There is a growing trend in our country of seniors caring for seniors. According to an AARP public policy institute study, typically it is a woman caring for her husband or another adult relative, usually a parent. In about 7% of caregivers are 75 years or older. Approximately 3,000,000 seniors spend about 34 hours a week helping other seniors with bathing, dressing, preparing meals, transportation and using the toilet. And it is tough, for older caregivers have to deal with their own health issues, isolation as their friends die and performing physical tasks can put a strain on their aging bodies.

According to an article written by Susan B. Garland from Kipplinger, wives will sacrifice their own health to keep their husbands at home and because they put off their own care they get sicker and die earlier than non-caregivers. Changing colostomy bags, giving injections, and performing other nursing tasks can be daunting when you are older and not getting enough sleep.

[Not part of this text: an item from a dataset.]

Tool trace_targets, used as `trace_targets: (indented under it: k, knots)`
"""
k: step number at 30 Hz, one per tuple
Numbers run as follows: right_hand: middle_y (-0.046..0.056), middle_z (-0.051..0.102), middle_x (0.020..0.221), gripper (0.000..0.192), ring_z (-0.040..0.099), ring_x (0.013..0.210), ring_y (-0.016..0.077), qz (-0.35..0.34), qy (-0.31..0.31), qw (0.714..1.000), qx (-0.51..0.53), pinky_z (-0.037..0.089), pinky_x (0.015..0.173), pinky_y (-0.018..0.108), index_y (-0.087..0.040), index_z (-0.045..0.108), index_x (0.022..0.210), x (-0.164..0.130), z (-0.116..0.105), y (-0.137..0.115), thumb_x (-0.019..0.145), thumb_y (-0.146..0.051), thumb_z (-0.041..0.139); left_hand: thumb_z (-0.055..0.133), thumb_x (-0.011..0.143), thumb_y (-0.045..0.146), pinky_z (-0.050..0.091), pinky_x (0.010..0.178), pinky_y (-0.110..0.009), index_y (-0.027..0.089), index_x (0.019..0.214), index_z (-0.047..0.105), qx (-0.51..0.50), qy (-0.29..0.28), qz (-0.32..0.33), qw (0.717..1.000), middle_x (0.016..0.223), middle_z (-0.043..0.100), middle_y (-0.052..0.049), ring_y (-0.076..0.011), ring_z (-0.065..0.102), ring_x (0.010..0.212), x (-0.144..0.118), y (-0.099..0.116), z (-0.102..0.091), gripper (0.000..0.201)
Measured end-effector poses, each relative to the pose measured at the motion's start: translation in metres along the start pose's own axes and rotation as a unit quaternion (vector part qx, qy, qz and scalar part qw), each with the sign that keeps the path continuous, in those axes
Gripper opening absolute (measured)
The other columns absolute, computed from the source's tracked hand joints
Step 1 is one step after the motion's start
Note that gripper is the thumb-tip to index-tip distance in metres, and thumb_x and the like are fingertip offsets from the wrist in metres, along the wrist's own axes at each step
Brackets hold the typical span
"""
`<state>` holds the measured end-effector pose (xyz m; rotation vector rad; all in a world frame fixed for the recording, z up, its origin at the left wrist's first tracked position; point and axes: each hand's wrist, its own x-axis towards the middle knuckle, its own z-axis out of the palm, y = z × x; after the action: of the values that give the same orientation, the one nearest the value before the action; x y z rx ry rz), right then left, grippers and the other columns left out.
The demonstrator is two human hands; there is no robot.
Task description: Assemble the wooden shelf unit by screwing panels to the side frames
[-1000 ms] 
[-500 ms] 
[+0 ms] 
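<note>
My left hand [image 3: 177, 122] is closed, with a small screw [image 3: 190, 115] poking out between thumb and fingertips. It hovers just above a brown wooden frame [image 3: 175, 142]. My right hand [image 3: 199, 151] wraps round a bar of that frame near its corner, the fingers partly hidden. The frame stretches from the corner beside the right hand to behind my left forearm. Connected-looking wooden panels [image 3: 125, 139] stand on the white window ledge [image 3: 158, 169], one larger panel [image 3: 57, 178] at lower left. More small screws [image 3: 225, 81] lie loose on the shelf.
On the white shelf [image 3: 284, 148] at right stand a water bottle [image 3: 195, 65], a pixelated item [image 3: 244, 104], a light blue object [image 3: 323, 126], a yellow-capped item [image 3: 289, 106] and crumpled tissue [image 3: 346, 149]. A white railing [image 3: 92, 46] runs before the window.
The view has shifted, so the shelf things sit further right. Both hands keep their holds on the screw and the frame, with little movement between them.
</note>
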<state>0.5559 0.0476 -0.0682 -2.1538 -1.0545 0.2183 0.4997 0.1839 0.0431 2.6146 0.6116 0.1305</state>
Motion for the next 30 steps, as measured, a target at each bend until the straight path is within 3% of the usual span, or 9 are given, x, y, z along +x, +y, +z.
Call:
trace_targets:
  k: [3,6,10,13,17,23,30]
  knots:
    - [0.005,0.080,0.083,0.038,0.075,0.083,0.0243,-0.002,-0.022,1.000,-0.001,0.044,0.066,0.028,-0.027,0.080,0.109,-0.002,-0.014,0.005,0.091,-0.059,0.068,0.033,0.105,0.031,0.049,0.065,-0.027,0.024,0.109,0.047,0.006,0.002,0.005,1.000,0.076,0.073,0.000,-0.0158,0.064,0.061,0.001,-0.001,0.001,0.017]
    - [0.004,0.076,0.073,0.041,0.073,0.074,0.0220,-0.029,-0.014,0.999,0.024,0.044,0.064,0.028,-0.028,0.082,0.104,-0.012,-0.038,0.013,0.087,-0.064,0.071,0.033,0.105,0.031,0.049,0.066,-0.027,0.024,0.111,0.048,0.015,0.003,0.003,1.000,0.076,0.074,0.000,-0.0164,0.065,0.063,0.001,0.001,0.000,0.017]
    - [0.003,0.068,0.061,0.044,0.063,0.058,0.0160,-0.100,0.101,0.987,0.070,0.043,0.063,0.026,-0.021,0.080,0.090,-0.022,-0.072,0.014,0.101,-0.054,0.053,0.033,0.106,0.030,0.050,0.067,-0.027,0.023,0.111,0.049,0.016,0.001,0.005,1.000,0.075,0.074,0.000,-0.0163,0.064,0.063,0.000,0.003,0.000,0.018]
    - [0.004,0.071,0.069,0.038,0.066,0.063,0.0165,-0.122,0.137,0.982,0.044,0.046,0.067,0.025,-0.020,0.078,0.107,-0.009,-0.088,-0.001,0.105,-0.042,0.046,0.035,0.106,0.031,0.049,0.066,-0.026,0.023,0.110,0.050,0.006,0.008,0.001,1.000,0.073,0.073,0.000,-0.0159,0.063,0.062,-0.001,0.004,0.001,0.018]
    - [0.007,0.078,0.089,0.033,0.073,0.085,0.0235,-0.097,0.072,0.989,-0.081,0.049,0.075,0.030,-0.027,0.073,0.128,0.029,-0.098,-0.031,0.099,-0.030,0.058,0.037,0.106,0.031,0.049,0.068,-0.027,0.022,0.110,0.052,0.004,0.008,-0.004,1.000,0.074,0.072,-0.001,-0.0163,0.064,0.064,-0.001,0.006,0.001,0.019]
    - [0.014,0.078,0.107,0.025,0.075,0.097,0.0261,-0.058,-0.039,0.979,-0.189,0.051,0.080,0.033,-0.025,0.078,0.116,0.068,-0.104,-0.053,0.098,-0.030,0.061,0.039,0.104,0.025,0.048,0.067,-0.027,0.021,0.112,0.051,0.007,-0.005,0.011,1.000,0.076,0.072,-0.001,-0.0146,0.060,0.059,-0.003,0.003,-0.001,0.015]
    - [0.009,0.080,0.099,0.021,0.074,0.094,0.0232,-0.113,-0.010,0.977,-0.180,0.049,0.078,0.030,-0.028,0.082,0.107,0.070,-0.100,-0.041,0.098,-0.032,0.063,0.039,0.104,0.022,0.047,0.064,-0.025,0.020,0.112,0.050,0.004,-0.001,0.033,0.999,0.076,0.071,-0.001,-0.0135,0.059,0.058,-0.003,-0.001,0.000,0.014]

I can relate for my brother and I took turns staying at my mother’s house overnight in an attempt to keep her out of a long-term care facility. This arrangement lasted about 45 days for neither one of us were getting any sleep from laying on the living room couch listening for any sound coming from her bedroom.

But older caregivers can find help by contacting the local area agency on aging to check out discounted services in their community. It may also be possible to qualify for Medicaid homebound care services. And it is most important to have social networks for older caregivers tend to be more isolated, thus more depressed than younger caregivers. Perhaps asking a friend or another family member to take over for a few hours can provide a respite the caregiver needs. It is most difficult to have to go it alone.



“Time is the wisest counselor of all.”